## Raw data
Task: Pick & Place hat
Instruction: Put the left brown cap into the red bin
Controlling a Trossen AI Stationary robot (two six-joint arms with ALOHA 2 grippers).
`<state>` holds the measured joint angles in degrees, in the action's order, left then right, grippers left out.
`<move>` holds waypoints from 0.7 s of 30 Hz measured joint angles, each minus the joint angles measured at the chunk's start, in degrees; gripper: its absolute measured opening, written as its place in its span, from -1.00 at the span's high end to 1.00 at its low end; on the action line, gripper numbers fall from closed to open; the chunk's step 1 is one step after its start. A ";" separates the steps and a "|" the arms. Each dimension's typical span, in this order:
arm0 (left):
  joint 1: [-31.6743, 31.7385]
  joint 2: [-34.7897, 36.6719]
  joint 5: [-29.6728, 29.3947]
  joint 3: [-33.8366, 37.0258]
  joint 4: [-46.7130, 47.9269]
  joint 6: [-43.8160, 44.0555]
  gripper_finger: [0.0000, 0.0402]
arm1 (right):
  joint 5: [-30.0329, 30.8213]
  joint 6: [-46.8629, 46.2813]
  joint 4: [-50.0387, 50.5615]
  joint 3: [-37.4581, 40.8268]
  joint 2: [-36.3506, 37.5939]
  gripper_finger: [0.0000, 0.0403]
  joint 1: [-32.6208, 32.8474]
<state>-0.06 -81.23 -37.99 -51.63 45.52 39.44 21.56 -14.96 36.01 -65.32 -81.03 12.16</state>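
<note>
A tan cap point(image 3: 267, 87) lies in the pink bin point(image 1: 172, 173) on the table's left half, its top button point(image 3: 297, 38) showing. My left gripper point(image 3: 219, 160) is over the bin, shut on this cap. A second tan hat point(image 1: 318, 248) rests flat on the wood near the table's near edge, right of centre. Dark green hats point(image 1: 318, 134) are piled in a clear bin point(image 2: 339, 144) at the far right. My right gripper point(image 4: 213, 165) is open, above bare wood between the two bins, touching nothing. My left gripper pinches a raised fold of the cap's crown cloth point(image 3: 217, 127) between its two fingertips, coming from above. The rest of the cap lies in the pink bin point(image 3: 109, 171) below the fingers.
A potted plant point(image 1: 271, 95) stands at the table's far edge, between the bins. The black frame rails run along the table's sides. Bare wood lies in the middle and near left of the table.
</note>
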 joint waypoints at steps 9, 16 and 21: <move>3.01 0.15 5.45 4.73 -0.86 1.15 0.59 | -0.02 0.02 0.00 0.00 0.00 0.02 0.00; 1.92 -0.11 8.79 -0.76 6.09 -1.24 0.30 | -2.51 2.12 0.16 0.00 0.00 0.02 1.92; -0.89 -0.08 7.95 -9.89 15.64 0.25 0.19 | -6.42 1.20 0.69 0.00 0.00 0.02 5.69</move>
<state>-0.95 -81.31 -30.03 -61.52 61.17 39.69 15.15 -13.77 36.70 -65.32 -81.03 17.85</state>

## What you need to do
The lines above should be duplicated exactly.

## Response box
Task: Pick & Place hat
Instruction: Put the left brown cap into the red bin
Controlling a Trossen AI Stationary robot (two six-joint arms with ALOHA 2 grippers).
`<state>` holds the measured joint angles in degrees, in the action's order, left then right, grippers left out.
`<move>` holds waypoints from 0.7 s of 30 Hz measured joint angles, each minus the joint angles measured at the chunk's start, in degrees; gripper: its absolute measured opening, written as its place in its span, from -1.00 at the span's high end to 1.00 at its low end; on the action line, gripper numbers fall from closed to open; the chunk's step 1 is one step after its start. A ";" separates the steps and a "|" the arms. Each dimension's typical span, in this order:
arm0 (left):
  joint 1: [-31.6743, 31.7385]
  joint 2: [-34.7897, 36.6719]
  joint 5: [-29.6728, 29.3947]
  joint 3: [-33.8366, 37.0258]
  joint 4: [-46.7130, 47.9269]
  joint 6: [-43.8160, 44.0555]
  gripper_finger: [0.0000, 0.0402]
arm1 (right):
  joint 5: [-30.0329, 30.8213]
  joint 6: [-46.8629, 46.2813]
  joint 4: [-50.0387, 50.5615]
  joint 3: [-37.4581, 40.8268]
  joint 2: [-36.3506, 37.5939]
  gripper_finger: [0.0000, 0.0403]
  joint 1: [-32.6208, 32.8474]
<state>-0.06 -81.23 -37.99 -51.63 45.52 39.44 21.56 -14.96 36.01 -65.32 -81.03 12.16</state>
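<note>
A tan cap point(image 3: 267, 87) lies in the pink bin point(image 1: 172, 173) on the table's left half, its top button point(image 3: 297, 38) showing. My left gripper point(image 3: 219, 160) is over the bin, shut on this cap. A second tan hat point(image 1: 318, 248) rests flat on the wood near the table's near edge, right of centre. Dark green hats point(image 1: 318, 134) are piled in a clear bin point(image 2: 339, 144) at the far right. My right gripper point(image 4: 213, 165) is open, above bare wood between the two bins, touching nothing. My left gripper pinches a raised fold of the cap's crown cloth point(image 3: 217, 127) between its two fingertips, coming from above. The rest of the cap lies in the pink bin point(image 3: 109, 171) below the fingers.
A potted plant point(image 1: 271, 95) stands at the table's far edge, between the bins. The black frame rails run along the table's sides. Bare wood lies in the middle and near left of the table.
</note>
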 joint waypoints at steps 9, 16 and 21: <move>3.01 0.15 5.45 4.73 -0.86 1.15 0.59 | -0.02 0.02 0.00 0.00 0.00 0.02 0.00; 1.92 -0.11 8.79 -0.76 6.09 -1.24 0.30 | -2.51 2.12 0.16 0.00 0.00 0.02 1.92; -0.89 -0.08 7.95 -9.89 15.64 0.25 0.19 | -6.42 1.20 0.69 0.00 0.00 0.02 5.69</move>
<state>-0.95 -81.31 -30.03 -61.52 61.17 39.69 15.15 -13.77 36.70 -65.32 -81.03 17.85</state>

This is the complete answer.